Seeds and nuts, like chia and almonds are convenient little energy powerhouses. They contain perfect ratios of protein, fats and carbohydrates, they are easy to use, and almost everyone likes them. But did you know that almost all ancient cultures soaked their nuts, seeds and grains? Never heard of this and want to know more? Here’s the scoop.
Seeds and nuts are covered in something called an enzyme inhibitor. It’s a protective barrier, preventing germination until the prime conditions are met – rain and lots of sun. In the wild, enzyme inhibitors make sure the seed or nut doesn’t sprout prematurely, before it will survive into reproduction. In the kitchen, these enzyme inhibitors prevent our bodies from absorbing and digesting all the minerals, vitamins and proteins packed inside. Getting rid of enzyme inhibitors is simple: soak ‘em!
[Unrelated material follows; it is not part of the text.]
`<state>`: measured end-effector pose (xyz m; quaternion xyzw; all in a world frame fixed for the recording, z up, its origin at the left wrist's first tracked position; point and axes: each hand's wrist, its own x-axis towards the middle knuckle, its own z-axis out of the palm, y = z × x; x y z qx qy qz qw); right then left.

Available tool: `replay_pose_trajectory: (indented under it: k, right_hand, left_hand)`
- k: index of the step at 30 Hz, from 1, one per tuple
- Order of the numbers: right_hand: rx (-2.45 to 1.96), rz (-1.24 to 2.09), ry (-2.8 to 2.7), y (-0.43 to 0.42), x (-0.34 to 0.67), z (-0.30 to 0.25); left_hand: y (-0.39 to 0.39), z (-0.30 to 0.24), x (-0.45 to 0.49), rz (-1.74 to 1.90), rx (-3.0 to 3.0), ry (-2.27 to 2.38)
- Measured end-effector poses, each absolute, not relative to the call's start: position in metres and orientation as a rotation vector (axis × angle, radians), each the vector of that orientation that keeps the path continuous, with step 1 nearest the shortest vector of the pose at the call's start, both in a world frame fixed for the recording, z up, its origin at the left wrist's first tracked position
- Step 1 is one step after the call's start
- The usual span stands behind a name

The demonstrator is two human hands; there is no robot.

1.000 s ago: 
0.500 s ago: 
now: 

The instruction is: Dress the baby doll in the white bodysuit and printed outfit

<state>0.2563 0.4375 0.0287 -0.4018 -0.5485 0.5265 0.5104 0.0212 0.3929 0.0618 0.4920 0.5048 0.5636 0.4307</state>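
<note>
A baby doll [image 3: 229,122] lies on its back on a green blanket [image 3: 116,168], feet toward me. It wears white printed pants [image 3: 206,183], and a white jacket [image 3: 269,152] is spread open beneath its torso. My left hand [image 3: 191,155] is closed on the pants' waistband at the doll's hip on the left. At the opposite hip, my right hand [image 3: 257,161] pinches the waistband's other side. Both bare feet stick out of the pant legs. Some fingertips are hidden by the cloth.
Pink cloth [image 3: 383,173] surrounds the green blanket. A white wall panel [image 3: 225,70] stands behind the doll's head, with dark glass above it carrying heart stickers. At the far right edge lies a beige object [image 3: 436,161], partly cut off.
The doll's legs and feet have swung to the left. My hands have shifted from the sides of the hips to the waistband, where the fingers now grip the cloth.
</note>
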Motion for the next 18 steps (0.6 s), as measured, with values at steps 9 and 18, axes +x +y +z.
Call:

Just like most things that are good for your health, pre-soaking and dehydrating nuts and seeds takes some pre-planning and effort. But once you get it down, its no big deal. Most nuts and seeds will have shed their enzymes in 12-24 hours. Almonds were linked to an e-coli scare a few years ago and US producers are now required to pasteurize them, either by steam or chemical means. Because of this, almonds should get the longest soak and their soak water should be switched after 12 hours. Seeds like flax and chia are what is called hydrophilic and will absorb their weight and more in whatever liquid they are soaked in. Its normal for them to form a gel like consistency. The best way to soak chia seeds can be found here.
While soaking and maybe even sprouting nuts and seeds can help you digest and absorb more nutrients, don’t be alarmed if you haven’t (or just won’t) do it. Eating these little guys with out the extra time and attention is still good for you. In fact, if a simple convenient snack is what you need to stay on track, you’d be hard pressed to find a better option. A handful of walnuts here, shaking some chia on your salad there – all good things!